5. The target detection model training method according to claim 4, characterized in that, Before training the initial model using the first image sample training set to obtain the trained model, the method further includes: Add a regularization factor to the gradient of the weight parameters of the batch normalized layer.

6. The target detection model training method according to any one of claims 1 to 5, characterized in that, The step of determining the channels to be pruned for each convolutional layer in the reparameterized model using a preset channel importance criterion includes: The channel importance of each channel in each convolutional layer is determined using a preset channel importance discrimination criterion; The channel importance of all the depthwise convolutional layers and all the pointwise convolutional layers is sorted to obtain a first sorting result for all the depthwise convolutional layers and a second sorting result for all the pointwise convolutional layers. Based on the first sorting result and the second sorting result, the channels to be pruned for the depthwise convolutional layer and the pointwise convolutional layer are determined respectively.

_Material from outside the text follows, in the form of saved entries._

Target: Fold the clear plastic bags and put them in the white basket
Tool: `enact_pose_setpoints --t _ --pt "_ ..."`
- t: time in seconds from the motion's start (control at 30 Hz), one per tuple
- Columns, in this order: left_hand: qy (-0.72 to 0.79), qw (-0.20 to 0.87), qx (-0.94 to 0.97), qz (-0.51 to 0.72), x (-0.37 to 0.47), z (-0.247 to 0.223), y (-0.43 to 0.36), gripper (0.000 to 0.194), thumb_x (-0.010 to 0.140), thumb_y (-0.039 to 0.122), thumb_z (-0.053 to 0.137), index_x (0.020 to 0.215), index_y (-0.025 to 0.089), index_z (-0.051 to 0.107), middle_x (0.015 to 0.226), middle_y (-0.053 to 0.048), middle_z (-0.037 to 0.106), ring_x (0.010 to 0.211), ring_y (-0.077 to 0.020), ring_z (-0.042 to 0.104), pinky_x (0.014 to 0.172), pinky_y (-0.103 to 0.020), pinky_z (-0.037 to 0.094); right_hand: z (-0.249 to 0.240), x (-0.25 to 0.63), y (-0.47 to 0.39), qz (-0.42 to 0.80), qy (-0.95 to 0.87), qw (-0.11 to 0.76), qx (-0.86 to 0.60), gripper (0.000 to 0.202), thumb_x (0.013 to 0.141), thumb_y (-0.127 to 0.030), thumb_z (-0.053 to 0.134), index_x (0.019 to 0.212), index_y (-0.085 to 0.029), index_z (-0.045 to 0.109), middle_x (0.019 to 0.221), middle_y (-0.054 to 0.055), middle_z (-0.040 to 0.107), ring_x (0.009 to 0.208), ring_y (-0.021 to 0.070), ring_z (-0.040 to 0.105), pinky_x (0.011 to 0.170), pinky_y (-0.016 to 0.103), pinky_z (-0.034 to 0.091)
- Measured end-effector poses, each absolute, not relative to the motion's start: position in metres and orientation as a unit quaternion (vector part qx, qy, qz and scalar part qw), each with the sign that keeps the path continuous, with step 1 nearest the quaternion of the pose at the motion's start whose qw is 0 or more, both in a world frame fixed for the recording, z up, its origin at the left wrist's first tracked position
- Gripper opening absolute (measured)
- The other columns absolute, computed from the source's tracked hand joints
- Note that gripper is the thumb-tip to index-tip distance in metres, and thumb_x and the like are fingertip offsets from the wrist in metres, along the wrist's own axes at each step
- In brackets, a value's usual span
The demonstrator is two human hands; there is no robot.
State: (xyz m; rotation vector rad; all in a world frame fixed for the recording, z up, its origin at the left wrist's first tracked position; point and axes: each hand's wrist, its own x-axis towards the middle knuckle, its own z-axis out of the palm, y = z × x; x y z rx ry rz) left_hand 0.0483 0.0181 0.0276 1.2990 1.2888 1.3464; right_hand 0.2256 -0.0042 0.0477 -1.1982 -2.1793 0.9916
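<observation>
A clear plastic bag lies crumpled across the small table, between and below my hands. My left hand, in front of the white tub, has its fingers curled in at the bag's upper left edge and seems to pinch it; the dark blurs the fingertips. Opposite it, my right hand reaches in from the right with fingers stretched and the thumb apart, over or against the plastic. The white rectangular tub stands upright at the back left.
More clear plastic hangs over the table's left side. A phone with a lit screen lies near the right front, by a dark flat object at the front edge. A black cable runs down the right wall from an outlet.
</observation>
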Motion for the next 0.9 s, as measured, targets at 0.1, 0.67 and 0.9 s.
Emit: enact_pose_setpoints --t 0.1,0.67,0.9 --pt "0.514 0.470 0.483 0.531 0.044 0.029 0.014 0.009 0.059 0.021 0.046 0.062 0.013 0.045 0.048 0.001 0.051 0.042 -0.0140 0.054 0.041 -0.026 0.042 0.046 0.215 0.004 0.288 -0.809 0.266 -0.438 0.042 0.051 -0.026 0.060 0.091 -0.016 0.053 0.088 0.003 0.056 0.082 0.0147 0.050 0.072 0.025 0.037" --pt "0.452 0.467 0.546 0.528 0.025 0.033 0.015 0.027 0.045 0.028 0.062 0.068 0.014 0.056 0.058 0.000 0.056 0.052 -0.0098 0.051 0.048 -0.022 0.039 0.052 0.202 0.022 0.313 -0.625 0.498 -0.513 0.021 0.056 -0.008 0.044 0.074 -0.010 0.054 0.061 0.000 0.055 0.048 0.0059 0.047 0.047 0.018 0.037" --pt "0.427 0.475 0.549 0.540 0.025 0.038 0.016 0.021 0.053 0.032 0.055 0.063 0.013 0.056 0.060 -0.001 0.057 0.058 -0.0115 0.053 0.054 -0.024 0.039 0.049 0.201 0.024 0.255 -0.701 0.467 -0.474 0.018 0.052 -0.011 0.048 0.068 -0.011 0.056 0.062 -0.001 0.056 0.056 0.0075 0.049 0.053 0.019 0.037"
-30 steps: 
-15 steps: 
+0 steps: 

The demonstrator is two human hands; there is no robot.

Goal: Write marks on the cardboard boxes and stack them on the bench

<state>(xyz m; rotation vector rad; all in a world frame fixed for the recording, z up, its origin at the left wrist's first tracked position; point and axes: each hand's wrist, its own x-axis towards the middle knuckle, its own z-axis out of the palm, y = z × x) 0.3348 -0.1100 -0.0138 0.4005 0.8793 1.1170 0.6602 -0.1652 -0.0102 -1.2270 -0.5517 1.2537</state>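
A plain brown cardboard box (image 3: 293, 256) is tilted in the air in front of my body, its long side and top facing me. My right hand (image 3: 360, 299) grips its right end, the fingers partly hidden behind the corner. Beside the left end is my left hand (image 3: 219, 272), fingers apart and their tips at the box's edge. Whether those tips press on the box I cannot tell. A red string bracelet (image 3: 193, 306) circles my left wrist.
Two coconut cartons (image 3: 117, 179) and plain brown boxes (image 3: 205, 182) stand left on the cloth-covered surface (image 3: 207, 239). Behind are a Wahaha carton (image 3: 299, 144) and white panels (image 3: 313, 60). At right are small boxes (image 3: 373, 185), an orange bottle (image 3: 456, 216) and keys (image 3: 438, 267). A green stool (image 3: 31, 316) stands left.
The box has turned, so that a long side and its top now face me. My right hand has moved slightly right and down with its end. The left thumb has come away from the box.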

7. A target detection method, characterized in that, include: Acquire the image to be detected; The image to be detected is input into the target detection model to obtain the target detection result; wherein the target detection model is obtained based on the target detection model training method as described in any one of claims 1 to 6.

8. An electronic device, characterized in that, Includes memory and processor, wherein: The memory is used to store computer programs; The processor is configured to execute the computer program to implement the target detection model training method as described in any one of claims 1 to 6, and / or the target detection method as described in any one of claims 7.

9. A computer-readable storage medium, characterized in that, Used to store a computer program, wherein the computer program, when executed by a processor, implements the object detection model training method as described in any one of claims 1 to 6, and / or the object detection method as described in any one of claims 7.